Ahí les va una pequeña muestra de lo que he encontrado:

1. Diccionario de Colombia, de Jorge Alejandro Medellín y Diana Fajardo Rivera. Publicado en el 2005. “Corroncho. Adjetivo despectivo. Costeño de mal gusto. Usado especialmente en el interior del país. En Colombia, ignorante y de modales burdos”.

2. Diccionario de costeñismos colombianos, del padre Pedro María Revollo, edición de 1942. Trae una de las más curiosas e inesperadas definiciones: “Corroncho. Expresión que se usa en Riohacha para referirse a una persona enjuta, seca, flacuchenta, escuálida. Corroncho también llaman en Medellín al pescado que en la Costa se denomina coroncoro”.

3.-Y el mejor diccionario de colombianismos que se ha escrito, el lexicón del profesor y abogado momposino Mario Alario di Filippo, trae tres definiciones de corroncho: “Pez de río, pequeño, de escamas ásperas y de color apizarrado. Es de cuerpo deprimido, labios negruzcos y piel blanca y gustosa. Aplícase también a la persona intratable, incivil, de genio áspero. Aplícase igualmente a la persona tarda, poco lista en el hacer y en el decir”.

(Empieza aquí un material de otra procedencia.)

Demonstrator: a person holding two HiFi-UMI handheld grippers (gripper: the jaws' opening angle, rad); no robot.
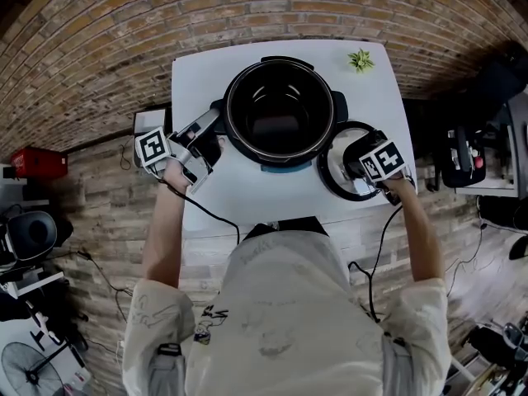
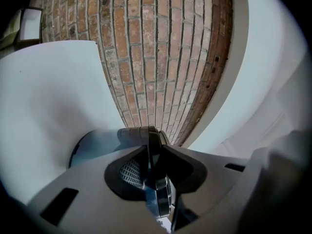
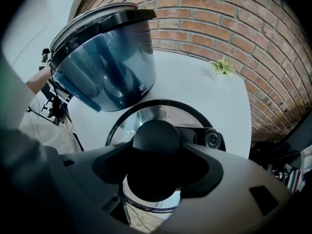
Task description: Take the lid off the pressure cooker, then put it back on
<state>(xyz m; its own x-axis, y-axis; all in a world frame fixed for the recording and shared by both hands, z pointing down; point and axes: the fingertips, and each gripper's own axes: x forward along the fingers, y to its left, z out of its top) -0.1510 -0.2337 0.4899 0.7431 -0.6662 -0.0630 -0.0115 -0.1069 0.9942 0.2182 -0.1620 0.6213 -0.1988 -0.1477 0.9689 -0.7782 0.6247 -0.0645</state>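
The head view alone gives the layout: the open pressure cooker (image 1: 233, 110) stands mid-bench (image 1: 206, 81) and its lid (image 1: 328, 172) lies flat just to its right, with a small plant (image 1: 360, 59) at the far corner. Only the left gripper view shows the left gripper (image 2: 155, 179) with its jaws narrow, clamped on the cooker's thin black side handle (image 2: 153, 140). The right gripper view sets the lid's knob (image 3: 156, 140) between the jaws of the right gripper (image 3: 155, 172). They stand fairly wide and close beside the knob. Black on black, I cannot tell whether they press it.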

4.- El estupendo Vocabulario costeño, de Adolfo Sundheim, trae la expresión “corronchoso”, y dice que se emplea en el Caribe como áspero, rugoso o escamoso, a la manera de aquel árbol montuno del que ya hablamos.

El cachaco

Veamos ahora lo que ha pasado con el cachaco, que viene siendo como la otra cara de esta misma moneda. Antiguamente se definía como cachaco a la persona bien educada y decente. Nadie sabe, hasta hoy, cuál es el origen del vocablo. En la costa se le decía cachaco, con cariño y admiración, al forastero blanco, de acento atildado, buenos modales, elegante y discreto.

Según la máxima autoridad de la lengua castellana, que es el Diccionario de la Real Academia Española, “en Colombia se llama así a una persona procedente del interior del país”. Y agrega que en Puerto Rico el cachaco es un español adinerado y en Perú es una manera despectiva de referirse a los policías.

 

Pero de repente, tal como había sucedido con el corroncho en las tierras andinas, en las playas marinas le voltearon el sentido al cachaco, y de caballero distinguido pasó a ser un hombrecito hipócrita, taimado, solapado.